Dumai - Tidak semua prestasi dirayakan dengan gemuruh tepuk tangan. Sebagian hanya menjadi jejak sunyi yang ditinggalkan seseorang yang bekerja dengan hati. Begitulah kiranya kisah Alfala, seorang seniman Melayu yang kiprahnya banyak terdengar di luar negeri Pada tahun 2014, Alpala menjejakkan kaki di Melaka, Malaysia, dengan keyakinan di dada, ia menjadi salah satu utusan Indonesia dalam Temasya Pantun Melayu Serumpun, sebuah ajang kebudayaan yang mempertemukan pemantun dari seantero Dunia Melayu Dunia Islam.
Pertandingan berbalas pantun
berirama dondang sayang dan joget itu berlangsung pada 23–26 Oktober
2014 di Sekolah Menengah Kebangsaan Simpang Bekoh, Jasin, Melaka, sempena
Bulan Bahasa Kebangsaan dan Konvensyen Dunia Melayu Dunia Islam (DMDI).
Di panggung sederhana, Alfala
berdiri di hadapan ratusan pasang mata asing. Dengan suara tenang, ia
melantunkan bait-bait pantun yang ia rawat sendiri sejak remaja. Pada malam penutupan,
namanya disebut: Naib Johan, juara kedua dalam kategori terbuka. Sebuah
pencapaian yang jarang diraih utusan Indonesia.
Bersama Alfala, pemantun lain asal
Riau—turut mengukir prestasi dengan meraih juara ketiga. Sementara juara
pertama diraih Afifudin Ali Akbar dari Medan, yang tampil cemerlang dalam dua
cabang lomba sekaligus.
Pengerusi Institut Seni Malaysia
Melaka (ISMMA), Prof. Datuk Wira Dr. Abdul Latiff
bin Abu Bakar, dalam sambutannya menyampaikan apresiasi kepada seluruh peserta
yang berhasil mempertahankan khazanah seni berpantun di tengah arus
modernisasi. Turut hadir pada acara penutupan Timbalan Exco Pelancongan
Negeri Melaka, Datuk Hj. Ghazalie bin Muhammad, yang mewakili Ketua Menteri
Melaka, Datuk Seri Haji Idris bin Haron, serta Ketua Majelis Kerapatan Adat
LAM Riau, Dr. Tenas Effendy, dan Ketua Umum Dewan Pimpinan Harian LAM Riau,
Al Azhar.
Namun prestasi itu tak banyak
dicatat media.
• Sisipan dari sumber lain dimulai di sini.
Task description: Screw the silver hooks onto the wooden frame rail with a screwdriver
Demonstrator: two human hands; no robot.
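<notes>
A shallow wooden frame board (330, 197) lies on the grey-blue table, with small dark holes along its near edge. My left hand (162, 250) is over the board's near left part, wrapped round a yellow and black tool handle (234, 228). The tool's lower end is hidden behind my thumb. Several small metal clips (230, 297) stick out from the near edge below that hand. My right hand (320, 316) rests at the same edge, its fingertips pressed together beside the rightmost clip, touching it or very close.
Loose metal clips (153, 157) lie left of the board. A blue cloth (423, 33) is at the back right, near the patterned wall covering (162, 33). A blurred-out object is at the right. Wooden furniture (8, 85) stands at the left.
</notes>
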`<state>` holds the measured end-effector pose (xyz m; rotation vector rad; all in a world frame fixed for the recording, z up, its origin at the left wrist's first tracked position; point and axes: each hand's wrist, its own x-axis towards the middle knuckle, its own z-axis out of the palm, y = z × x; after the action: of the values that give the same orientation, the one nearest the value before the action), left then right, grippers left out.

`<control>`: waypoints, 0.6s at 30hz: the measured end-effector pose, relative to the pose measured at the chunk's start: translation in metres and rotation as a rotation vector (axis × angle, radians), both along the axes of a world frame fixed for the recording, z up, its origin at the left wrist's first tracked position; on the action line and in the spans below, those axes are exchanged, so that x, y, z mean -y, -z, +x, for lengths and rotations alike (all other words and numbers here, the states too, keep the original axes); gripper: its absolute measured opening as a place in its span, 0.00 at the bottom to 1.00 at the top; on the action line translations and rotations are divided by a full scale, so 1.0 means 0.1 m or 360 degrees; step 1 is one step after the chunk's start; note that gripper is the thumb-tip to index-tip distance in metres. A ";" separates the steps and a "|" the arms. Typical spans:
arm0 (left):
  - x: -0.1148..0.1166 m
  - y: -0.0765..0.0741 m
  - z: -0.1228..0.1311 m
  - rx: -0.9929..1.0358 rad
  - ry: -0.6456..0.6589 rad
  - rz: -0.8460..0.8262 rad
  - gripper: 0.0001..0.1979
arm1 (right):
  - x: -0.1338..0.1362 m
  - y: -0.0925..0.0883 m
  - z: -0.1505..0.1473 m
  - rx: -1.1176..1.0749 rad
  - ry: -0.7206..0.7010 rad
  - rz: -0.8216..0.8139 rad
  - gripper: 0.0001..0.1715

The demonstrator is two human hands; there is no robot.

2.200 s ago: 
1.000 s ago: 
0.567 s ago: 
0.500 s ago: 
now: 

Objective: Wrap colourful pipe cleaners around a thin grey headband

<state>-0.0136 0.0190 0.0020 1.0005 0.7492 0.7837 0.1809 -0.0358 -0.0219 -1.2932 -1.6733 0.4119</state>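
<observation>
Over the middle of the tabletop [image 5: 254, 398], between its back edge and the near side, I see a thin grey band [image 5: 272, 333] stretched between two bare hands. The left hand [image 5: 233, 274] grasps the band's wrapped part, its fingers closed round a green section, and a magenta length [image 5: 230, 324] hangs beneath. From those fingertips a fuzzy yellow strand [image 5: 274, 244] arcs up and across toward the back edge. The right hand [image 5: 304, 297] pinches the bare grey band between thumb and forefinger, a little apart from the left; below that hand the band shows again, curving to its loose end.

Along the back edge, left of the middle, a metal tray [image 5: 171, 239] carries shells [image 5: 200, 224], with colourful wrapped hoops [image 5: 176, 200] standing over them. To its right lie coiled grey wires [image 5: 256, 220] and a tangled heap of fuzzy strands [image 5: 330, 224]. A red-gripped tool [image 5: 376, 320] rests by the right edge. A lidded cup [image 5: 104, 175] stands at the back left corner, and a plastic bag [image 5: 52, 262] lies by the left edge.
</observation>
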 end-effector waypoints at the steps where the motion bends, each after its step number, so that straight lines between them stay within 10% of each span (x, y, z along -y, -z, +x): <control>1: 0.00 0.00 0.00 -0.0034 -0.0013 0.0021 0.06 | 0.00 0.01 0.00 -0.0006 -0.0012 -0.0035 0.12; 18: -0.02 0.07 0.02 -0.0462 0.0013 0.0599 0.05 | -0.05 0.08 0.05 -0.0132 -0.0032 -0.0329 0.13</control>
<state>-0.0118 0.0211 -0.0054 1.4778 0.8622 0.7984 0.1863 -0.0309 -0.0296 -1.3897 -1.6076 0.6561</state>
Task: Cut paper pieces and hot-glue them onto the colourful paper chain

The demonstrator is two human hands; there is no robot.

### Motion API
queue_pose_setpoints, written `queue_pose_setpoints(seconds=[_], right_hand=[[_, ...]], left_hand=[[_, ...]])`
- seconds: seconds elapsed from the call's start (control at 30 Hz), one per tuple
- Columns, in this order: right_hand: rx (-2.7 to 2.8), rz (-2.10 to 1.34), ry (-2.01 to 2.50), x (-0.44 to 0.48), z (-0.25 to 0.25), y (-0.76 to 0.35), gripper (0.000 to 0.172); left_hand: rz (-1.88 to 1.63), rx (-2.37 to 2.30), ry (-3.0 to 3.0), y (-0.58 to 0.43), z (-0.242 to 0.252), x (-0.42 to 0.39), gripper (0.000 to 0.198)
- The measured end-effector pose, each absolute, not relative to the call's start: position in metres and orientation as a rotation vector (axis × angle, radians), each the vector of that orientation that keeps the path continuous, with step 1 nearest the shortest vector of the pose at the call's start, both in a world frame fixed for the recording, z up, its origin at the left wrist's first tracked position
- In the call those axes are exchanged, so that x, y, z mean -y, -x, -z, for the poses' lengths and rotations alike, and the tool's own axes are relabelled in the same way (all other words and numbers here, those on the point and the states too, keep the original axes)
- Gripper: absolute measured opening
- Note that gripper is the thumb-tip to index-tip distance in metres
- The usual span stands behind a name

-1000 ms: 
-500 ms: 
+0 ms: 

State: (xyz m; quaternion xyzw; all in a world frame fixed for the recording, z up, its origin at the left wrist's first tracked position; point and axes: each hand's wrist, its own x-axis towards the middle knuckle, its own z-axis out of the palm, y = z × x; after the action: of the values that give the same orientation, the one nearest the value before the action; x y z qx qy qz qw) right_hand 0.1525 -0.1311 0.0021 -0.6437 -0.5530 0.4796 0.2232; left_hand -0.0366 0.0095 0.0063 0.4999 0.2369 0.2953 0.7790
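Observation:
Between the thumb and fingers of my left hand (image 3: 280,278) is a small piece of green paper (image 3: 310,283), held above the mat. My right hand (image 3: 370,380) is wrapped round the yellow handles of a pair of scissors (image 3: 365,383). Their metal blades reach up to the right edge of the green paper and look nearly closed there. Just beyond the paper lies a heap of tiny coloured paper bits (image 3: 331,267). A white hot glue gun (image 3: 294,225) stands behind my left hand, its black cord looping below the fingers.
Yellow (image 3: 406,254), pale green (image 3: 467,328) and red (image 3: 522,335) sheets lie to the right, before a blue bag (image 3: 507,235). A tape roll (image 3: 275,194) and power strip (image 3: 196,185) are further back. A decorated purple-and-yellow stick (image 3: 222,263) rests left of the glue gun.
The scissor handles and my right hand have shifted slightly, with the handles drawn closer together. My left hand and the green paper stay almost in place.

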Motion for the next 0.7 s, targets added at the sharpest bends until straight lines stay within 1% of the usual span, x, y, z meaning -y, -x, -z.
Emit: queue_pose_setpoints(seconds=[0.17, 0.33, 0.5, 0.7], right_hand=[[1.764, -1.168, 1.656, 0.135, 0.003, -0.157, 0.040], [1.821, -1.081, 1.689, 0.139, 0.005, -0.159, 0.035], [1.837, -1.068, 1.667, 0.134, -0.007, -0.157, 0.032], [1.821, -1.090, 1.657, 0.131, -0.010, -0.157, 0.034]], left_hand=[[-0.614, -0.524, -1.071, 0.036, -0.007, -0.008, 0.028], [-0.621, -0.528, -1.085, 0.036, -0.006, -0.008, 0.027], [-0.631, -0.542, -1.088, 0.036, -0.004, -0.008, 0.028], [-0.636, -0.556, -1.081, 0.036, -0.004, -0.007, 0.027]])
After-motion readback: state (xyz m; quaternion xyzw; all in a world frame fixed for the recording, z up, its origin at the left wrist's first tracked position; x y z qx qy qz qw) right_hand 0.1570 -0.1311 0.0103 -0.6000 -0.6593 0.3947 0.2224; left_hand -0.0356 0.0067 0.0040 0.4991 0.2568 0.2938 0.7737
Tidak ada pesta penyambutan, tidak pula kalungan bunga di pelabuhan.
Trofi kecil bertuliskan Temasya Pantun Melayu Serumpun 2014 itu kini
hanya berdiri diam di sudut rak—saksi bisu dari jalan sunyi seorang penjaga
warisan yang tak meminta sorak sorai.
Hari ini, ketika banyak orang
mengaku mencintai budaya Melayu dalam slogan dan selempang seremoni, nama
Alpala menjadi pengingat bahwa ketekunan bisa berdiri sendiri. Bahwa cinta pada
warisan leluhur tidak selalu butuh panggung megah, cukup keyakinan yang tak
tergoyahkan.
Mengenang Alpala adalah mengenang
seutas jalan yang hening, namun penuh makna—jalan sunyi yang pernah
mengharumkan Melayu tanpa meminta balasan apa-apa.